Connecticut's new public safety commissioner said all seven are now under Internal Affairs investigation and off the streets. He would not identify which barracks they’re assigned to.
“I won't tolerate it,” said Ronnell Higgins, the interim head of the Connecticut Department of Emergency Services and Public Protection. “It’s as simple as that. I will not tolerate it.”
Daly concluded race was not a factor.
“We found no evidence that any Trooper or Constable engaged in conduct with the intention of skewing racial profiling data,” she wrote.
SYSTEMIC PROBLEMS
While most troopers themselves were spared, Daly’s report was highly critical of their former bosses.
“There have been significant failures by the Connecticut State Police (“CSP”) with respect to the reporting of racial profiling data,” she wrote. “The failures demonstrate inadequate leadership, judgment, and initiative.”
The report hammered top brass for brushing off a 2018 incident, where an internal review found that four troopers falsified traffic stop data. Three were allowed to retire; the fourth is still on the job.
State police never publicly disclosed the investigation until Hearst Connecticut Media uncovered it in 2022.

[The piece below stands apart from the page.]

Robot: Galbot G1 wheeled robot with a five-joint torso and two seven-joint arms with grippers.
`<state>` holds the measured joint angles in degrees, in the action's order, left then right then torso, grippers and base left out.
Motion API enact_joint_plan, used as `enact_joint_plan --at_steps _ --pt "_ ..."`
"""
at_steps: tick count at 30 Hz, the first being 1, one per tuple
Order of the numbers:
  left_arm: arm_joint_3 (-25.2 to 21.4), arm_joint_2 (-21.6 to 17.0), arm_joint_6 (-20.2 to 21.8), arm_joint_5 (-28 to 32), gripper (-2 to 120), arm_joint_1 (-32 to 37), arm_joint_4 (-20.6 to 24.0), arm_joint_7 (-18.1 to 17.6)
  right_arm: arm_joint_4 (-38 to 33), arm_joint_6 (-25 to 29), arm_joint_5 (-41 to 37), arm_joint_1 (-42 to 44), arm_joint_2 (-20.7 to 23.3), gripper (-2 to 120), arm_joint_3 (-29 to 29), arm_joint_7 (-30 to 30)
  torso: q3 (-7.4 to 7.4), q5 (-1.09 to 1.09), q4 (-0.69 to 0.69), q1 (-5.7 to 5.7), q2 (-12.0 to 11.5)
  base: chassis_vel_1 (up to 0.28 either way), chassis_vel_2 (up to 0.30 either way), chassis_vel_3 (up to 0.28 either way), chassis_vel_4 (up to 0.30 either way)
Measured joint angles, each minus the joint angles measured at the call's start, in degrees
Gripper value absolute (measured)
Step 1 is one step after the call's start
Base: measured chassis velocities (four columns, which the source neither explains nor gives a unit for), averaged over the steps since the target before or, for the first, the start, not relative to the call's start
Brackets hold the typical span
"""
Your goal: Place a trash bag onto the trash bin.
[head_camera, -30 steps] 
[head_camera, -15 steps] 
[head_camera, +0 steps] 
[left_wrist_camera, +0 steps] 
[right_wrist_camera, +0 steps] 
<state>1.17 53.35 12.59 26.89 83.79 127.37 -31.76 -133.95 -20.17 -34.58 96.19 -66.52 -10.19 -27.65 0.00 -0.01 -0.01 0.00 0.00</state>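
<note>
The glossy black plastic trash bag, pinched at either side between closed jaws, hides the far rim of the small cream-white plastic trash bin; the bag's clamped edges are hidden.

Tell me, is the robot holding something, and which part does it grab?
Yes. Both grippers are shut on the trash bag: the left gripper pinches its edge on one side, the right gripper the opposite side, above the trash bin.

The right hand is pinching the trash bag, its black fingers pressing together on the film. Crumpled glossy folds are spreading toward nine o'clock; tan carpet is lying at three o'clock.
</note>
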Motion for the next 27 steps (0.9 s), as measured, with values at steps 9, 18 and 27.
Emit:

“The Connecticut State Police is committed to continuous improvement,” said Higgins, who just took over as public safety commissioner in November. “We will get better. We will improve.”
Lamont said he will appoint an independent compliance officer, and plans to introduce legislation making it a crime to falsify traffic stop records.
“I have as much confidence in my state police today as I’ve ever had,” he said.
“WITCH HUNT”
Since the audit first surfaced last summer, the Connecticut State Police Union said it was rushed, subjecting troopers to a “witch hunt.”
“When this was released, there was not an investigation that had been done,” said Republican state Rep. Greg Howard, a Stonington police detective. “It was a comparison of data. And from that data, we had legislators and the media and the public drawing conclusions. Now the investigation is done.”
But the report’s author stands by the decision.
“We provided a full copy of the audit to the State Police in April. The report came out over two months later,” said Ken Barone, with the Connecticut Racial Profiling Prohibition Project. “We asked the state police administration at the time, ‘Would you like to submit a written response to the audit to be included in the audit?’ And they declined.”
WHAT’S NEXT?
The investigation isn’t over yet.
State police are still examining 12 troopers, according to Daly’s report. In addition, the U.S. Justice Department is still conducting a criminal probe. The U.S. Department of Transportation is also investigating.